Dans cet acte fondateur, il y a quelque chose de très profond qui traduit la personnalité de Niels Arestrup : il a du courage. Du courage, c’est à dire du coeur. A coeur vaillant, rien d’impossible.

Il va vers le meilleur : dans ces années là, Andreas Voutsinas, a ouvert un atelier où vont les comédiens déjà reconnus, de Jean-Pierre Jorris à Henri Virlogeux, de Sylvie Joly à Véronique Silver. Ce sont des vieux, des quadras. Et puis les jeunes, les débutants. De Didier Flamand à Jean Reno.

Niels Arestrup ne se trompe pas. Il sait où s’affermir, où grandir, mais il a bien en tête ce que Tania Balachova a tout de suite compris en lui. Il est grand en lui-même, par lui-même. Il n’aurait pas besoin de cours.

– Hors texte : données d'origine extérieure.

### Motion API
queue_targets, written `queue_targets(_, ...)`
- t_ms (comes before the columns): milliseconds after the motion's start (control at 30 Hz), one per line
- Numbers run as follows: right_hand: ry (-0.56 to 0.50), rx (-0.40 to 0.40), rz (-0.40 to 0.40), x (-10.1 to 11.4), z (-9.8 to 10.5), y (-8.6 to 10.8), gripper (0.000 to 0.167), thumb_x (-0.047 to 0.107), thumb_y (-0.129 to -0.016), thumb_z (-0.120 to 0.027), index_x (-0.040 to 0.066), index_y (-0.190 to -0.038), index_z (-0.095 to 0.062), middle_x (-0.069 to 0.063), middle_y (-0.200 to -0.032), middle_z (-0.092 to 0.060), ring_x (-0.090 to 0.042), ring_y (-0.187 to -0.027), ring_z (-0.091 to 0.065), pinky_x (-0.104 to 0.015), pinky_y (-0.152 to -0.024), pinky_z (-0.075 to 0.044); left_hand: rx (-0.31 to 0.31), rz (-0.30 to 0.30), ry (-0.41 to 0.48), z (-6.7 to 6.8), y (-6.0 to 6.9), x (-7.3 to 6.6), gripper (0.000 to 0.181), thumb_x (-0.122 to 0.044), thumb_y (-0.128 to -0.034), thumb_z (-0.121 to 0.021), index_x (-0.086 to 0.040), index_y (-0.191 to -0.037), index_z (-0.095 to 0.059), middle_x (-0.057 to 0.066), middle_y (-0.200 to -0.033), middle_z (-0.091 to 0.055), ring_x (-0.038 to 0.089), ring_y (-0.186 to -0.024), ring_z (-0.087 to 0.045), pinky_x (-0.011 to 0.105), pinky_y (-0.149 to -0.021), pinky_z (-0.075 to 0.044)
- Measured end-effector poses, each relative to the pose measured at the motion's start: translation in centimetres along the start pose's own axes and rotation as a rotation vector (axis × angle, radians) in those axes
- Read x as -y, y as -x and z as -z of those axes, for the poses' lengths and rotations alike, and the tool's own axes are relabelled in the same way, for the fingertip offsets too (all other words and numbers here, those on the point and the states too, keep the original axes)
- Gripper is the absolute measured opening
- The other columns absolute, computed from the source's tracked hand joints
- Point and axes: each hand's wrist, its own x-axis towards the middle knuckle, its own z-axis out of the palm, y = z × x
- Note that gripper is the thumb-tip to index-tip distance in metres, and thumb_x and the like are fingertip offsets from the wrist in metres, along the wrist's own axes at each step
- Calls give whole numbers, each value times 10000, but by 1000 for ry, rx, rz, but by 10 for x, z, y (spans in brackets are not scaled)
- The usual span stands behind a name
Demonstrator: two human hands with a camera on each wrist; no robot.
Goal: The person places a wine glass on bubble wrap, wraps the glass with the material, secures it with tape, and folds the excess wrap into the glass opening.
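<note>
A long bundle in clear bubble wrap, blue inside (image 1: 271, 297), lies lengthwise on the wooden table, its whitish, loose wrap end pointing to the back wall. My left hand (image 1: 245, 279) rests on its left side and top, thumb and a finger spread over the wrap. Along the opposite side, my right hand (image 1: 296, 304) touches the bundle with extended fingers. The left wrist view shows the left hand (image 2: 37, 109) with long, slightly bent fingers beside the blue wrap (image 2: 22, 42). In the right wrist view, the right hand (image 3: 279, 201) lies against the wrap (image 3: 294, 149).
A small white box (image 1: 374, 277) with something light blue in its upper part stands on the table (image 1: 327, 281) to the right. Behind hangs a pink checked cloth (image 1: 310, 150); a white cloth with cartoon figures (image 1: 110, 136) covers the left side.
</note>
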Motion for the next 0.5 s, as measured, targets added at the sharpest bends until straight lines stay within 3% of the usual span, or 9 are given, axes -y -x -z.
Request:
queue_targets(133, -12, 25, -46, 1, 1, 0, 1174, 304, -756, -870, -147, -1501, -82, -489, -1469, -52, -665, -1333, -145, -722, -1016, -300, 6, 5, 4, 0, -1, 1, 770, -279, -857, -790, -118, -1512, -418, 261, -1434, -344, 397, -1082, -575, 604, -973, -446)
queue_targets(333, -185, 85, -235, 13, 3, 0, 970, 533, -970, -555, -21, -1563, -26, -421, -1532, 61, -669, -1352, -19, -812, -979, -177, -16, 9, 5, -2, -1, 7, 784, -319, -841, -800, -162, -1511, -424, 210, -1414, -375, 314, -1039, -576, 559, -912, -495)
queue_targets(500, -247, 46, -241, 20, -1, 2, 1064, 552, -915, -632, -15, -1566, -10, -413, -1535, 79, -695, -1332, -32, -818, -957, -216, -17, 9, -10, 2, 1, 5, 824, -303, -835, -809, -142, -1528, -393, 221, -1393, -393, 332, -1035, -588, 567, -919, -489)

Sauf que lui, il sait bien tout ce qui lui manque et il ne déteste pas ce mélange des générations, ni la fantaisie à fort accent et casquette et petit chien, d’Andreas Voutsinas.

Depuis, il n’a jamais dévié. Sa vie fut que je est un autre. Il y a partout des hommages, des rappels, des retours sur son chemin, au théâtre comme au cinéma. On l’avait connu châtain aux yeux bleus, on l’a longtemps retrouvé blond.

Il a été tant de fois exceptionnel qu’il serait impudent de citer tel rôle plutôt que tel autre. Pourtant s’il fallait vous désigner un moment de sa vie, plutôt que tel autre, on vous enjoindrait de visionner un film. Un film intitulé Le Goûter chez Niels. Un film court, 26 minutes. Un film assez ancien, 1986. Ecrit et réalisé par Didier Martiny qui dirige Yasmina Reza, Michèle Moretti, Patrice Kerbrat, Roland Blanche, Jacques Nerson, Bernard Alane, Niels Arestrup, a composé un objet étrange. Les personnages sont des enfants et tous les garçons sont en culottes courtes. Niels de la Brêche invite ses amis, pour ses onze ans. Mais une bande mal intentionnée rôde dans le parc de la propriété des parents…Ce n’est pas La Guerre des Boutons. C’est rude et cocasse. Une folie.

Il était la lumière et la nuit. Sa voix trahissait sa douceur et ses peurs. Il était volubile lorsqu’il se sentait en confiance. Il avait beaucoup d’idées de rôles car il lisait sans arrêt et savait qu’un Winston Churchill ou un Mark Rothko prendrait encore plus de lumière, avec lui, par lui, sur un plateau. Ce qui advint. Et l’on toucha alors, d’encore plus près, plus près qu’avec Anton Tchekhov ou Jacques Audiard, sa part de spiritualité et ses vertiges nocturnes.

PS : Il y a longtemps, un livre plus ou moins autobiographique avait été publié chez Plon : « Tous mes incendies » (2001).